# Mixtral in Colab

Welcome! In this notebook you can run [Mixtral8x7B-Instruct](https://huggingface.co/mistralai/Mixtral-8x7B-v0.1) with decent generation speed **right in Google Colab or on a consumer-grade GPU**. This was made possible by quantizing the original model in mixed precision and implementing a MoE-specific offloading strategy.

To learn more, read our [tech report](https://arxiv.org/abs/2312.17238) or check out the [repo](https://github.com/dvmazur/mixtral-offloading) on GitHub.

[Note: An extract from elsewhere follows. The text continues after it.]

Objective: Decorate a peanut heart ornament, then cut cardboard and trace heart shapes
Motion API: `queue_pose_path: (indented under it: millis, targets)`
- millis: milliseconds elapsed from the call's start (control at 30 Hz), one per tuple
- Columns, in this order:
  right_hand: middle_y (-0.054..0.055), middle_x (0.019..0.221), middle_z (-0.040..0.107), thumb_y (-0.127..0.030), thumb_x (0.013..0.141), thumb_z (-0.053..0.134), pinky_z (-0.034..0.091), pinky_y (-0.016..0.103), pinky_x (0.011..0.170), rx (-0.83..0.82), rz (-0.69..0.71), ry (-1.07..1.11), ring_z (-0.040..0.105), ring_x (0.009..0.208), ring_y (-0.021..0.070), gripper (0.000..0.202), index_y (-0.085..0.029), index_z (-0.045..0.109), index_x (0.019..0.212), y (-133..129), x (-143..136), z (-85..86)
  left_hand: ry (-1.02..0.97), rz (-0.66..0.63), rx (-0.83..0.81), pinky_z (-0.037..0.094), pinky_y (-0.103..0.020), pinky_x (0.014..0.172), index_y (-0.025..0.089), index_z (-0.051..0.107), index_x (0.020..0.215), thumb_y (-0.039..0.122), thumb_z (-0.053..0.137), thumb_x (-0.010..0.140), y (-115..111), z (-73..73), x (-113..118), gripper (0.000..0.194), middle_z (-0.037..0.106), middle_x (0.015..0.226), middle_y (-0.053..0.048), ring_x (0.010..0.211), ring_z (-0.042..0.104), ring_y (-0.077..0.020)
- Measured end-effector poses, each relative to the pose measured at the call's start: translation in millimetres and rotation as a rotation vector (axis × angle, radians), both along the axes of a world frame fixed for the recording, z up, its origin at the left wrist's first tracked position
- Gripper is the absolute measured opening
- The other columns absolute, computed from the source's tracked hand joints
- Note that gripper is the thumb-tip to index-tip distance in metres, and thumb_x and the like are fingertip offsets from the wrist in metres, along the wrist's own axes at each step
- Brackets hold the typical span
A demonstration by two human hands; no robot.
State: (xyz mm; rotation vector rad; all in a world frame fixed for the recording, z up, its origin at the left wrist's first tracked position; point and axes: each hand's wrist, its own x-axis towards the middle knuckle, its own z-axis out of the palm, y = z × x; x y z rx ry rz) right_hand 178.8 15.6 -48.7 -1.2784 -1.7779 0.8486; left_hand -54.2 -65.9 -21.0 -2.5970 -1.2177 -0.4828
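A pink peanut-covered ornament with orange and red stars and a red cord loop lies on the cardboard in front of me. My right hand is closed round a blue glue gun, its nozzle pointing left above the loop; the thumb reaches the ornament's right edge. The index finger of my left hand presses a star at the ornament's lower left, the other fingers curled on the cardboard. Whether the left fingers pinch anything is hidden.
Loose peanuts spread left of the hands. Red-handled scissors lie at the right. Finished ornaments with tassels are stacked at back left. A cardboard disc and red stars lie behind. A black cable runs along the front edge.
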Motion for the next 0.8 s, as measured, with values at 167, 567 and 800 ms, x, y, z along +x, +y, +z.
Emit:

One will need approximately 16 GB of VRAM and 11 GB of RAM to run this notebook and generate somewhat long texts.


<details>

<summary>How to balance between RAM and GPU VRAM usage</summary>

You can balance between RAM and GPU VRAM usage by changing <code>offload_per_layer</code> variable in the <a href="#scrollTo=_mIpePTMFyRY&line=10&uniqifier=1">Initialize model</a> section. Increasing <code>offload_per_layer</code> will decrease GPU VRAM usage, increase RAM usage and decrease generation speed. Decreasing <code>offload_per_layer</code> will have the opposite effect.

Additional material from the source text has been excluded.